El estado de emergencia climática declarado por el Senamhi no tiene una fecha de finalización precisa. Las alertas amarillas, como la emitida para 12 regiones del Perú, suelen mantenerse vigentes mientras persistan las condiciones meteorológicas adversas. Según los protocolos del Centro Nacional de Estimación, Prevención y Reducción del Riesgo de Desastres (Cenepred), estas alertas se revisan cada 48 horas, pero su duración puede extenderse semanas si los patrones climáticos no muestran mejoría.

Los modelos climáticos del Senamhi indican que las lluvias intensas en la sierra y selva peruana podrían prolongarse hasta finales de marzo, coincidiendo con el final de la temporada de lluvias. Sin embargo, especialistas en meteorología advierten que fenómenos como El Niño Costero —que en 2023 afectó a la región con un 30% más de precipitaciones que el promedio histórico— pueden alterar estos plazos. La variabilidad climática obliga a las autoridades a evaluar la situación casi en tiempo real.
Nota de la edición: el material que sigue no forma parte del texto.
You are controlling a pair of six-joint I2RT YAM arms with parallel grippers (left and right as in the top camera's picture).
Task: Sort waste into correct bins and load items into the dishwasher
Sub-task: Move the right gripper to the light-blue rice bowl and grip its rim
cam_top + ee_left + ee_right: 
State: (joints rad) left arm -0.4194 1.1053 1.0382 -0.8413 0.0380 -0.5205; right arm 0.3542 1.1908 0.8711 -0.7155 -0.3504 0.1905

La decisión de levantar la alerta dependerá de datos concretos: niveles de ríos, saturación de suelos y reportes de daños en infraestructura. Mientras tanto, el Instituto Nacional de Defensa Civil (Indeci) mantiene activados sus protocolos de respuesta, especialmente en zonas como Cusco, Puno y Junín, donde las lluvias ya han provocado deslizamientos y cortes de carreteras.

Lo cierto es que, más allá de plazos fijos, la población debe prepararse para un escenario prolongado. Las alertas amarillas no son inamovibles, pero tampoco se levantan de un día para otro. La prioridad ahora es mitigar riesgos.

La alerta amarilla decretada por el Senamhi no es un aviso cualquiera: confirma que doce regiones del Perú enfrentan un riesgo real por lluvias intensas, con posibles deslizamientos, inundaciones y daños en infraestructura que ya han empezado a reportarse en zonas como Cajamarca, Piura y Junín. Las autoridades locales activaron protocolos de emergencia, pero la velocidad de la respuesta ciudadana marcará la diferencia entre un susto manejable y una crisis con víctimas.

Ante esto, lo más urgente es revisar las rutas de evacuación señalizadas por Indeci, tener a mano un kit básico con documentos, agua y medicinas, y evitar cruzar quebradas o ríos crecidos, por más transitables que parezcan. La experiencia en años anteriores demuestra que el mayor peligro no es la lluvia en sí, sino la subestimación de sus efectos en terrenos ya saturados.

El pronóstico advierte que los próximos días serán críticos, especialmente en la sierra norte y centro, donde los suelos no darán abasto para absorber más agua.